Convergence evals operate slightly differently. The one you'll use below relies on knowing the minimum number of steps taken by the agent for a given type of query. Instead of just running an experiment, you'll run an experiment then after it completes, attach a second evaluator to calculate convergence.
The workflow is as follows:
Create a dataset of the same type of question, phrased different ways each time - the agent should take the same path for each, but you'll often find it doesn't.
Create a task that runs the agent on each question, while tracking the number of steps it takes.
Run the experiment without an evaluator.
Calculate the minimum number of steps taken to complete the task.
Create an evaluator that compares the steps taken of each run against that min step number.
Run this evaluator on your experiment from step 3.
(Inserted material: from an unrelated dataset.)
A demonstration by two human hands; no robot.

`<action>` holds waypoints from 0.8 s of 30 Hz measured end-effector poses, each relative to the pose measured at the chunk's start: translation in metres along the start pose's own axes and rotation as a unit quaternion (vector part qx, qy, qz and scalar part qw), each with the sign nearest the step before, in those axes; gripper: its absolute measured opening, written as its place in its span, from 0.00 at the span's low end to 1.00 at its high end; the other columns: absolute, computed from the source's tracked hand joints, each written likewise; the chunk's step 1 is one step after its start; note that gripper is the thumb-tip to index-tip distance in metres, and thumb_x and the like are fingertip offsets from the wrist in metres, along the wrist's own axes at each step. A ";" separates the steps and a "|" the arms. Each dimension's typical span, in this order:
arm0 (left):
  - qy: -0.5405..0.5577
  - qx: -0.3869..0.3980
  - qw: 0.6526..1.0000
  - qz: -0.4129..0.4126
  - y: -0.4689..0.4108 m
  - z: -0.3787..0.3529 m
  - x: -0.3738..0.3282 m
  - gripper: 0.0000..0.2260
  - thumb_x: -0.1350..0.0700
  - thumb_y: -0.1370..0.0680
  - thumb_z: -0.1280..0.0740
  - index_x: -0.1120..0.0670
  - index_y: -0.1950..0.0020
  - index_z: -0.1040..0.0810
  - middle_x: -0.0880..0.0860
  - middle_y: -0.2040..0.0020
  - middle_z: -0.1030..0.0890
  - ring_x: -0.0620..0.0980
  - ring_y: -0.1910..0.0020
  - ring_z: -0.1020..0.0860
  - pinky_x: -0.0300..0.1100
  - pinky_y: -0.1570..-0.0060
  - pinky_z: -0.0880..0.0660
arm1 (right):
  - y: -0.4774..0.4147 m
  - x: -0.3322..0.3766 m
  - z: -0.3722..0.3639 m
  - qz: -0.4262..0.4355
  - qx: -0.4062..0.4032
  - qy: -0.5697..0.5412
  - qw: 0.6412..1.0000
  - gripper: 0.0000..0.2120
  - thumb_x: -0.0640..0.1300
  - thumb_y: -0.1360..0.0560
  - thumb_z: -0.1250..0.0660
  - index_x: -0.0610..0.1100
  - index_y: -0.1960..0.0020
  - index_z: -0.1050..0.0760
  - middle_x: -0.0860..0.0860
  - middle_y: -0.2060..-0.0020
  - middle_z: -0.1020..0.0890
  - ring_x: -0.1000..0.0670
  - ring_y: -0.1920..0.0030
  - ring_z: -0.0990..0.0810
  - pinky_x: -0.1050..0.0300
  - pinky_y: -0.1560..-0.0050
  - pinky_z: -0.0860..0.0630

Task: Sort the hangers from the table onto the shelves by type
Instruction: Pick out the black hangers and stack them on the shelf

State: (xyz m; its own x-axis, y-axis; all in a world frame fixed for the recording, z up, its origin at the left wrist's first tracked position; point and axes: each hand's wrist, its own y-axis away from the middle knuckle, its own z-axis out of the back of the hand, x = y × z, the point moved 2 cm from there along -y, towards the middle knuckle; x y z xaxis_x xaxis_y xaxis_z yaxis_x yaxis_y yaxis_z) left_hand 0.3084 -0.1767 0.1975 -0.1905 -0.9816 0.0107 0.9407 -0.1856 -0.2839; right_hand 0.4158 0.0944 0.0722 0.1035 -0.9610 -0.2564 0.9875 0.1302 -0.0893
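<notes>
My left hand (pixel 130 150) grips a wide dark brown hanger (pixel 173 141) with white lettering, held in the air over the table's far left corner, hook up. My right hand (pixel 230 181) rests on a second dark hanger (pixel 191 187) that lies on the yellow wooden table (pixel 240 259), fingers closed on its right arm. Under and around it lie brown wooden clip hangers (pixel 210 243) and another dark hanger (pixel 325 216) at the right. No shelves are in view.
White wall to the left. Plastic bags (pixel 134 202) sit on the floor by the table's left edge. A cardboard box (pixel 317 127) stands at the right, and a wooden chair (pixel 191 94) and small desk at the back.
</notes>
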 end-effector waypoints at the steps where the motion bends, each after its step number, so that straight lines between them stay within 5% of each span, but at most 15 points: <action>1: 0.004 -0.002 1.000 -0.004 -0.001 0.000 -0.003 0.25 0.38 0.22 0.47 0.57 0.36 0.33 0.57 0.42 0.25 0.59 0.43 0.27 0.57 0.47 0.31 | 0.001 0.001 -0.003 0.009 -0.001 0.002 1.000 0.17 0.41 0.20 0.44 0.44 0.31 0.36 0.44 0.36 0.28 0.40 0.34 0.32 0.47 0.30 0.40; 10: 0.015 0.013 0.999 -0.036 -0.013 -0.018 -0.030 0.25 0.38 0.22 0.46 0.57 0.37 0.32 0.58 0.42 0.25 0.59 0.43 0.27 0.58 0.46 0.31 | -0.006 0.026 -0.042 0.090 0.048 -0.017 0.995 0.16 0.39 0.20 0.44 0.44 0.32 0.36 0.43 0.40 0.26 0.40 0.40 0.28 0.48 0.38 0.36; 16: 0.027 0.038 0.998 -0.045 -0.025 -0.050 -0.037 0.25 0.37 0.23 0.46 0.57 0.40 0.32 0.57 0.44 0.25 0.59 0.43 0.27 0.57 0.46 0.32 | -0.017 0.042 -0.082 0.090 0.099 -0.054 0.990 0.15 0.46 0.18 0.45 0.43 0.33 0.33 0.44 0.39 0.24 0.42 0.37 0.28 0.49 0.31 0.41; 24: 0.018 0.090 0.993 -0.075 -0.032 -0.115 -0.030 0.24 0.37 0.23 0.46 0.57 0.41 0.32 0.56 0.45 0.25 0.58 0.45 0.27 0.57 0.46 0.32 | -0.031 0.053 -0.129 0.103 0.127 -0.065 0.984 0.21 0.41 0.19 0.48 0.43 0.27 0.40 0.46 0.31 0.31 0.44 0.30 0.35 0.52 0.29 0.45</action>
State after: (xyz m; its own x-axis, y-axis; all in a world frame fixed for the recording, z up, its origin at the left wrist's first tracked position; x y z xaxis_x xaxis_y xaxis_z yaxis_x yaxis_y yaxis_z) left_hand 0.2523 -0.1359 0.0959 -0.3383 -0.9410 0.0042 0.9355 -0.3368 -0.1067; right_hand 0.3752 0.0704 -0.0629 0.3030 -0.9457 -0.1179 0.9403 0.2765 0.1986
View your results in Phoenix
# Replace this with a human annotated set of ground truth data, instead of generated examples
convergence_questions = [
"What was the average quantity sold per transaction?",
"What is the mean number of items per sale?",
"Calculate the typical quantity per transaction",
"Show me the average number of units sold in each transaction",
"What's the mean transaction size in terms of quantity?",
"On average, how many items were purchased per transaction?",
"What is the average basket size per sale?",
"Calculate the mean number of products per purchase",
"What's the typical number of units per order?",
"Find the average quantity of items in each transaction",
"What is the average number of products bought per purchase?",
"Tell me the mean quantity of items in a typical transaction",
"How many items does a customer buy on average per transaction?",
"What's the usual number of units in each sale?",
"Calculate the average basket quantity per order",
"What is the typical amount of products per transaction?",
"Show the mean number of items customers purchase per visit",
"What's the average quantity of units per shopping trip?",
"How many products do customers typically buy in one transaction?",
"What is the standard basket size in terms of quantity?",
]
convergence_df = pd.DataFrame({"question": convergence_questions})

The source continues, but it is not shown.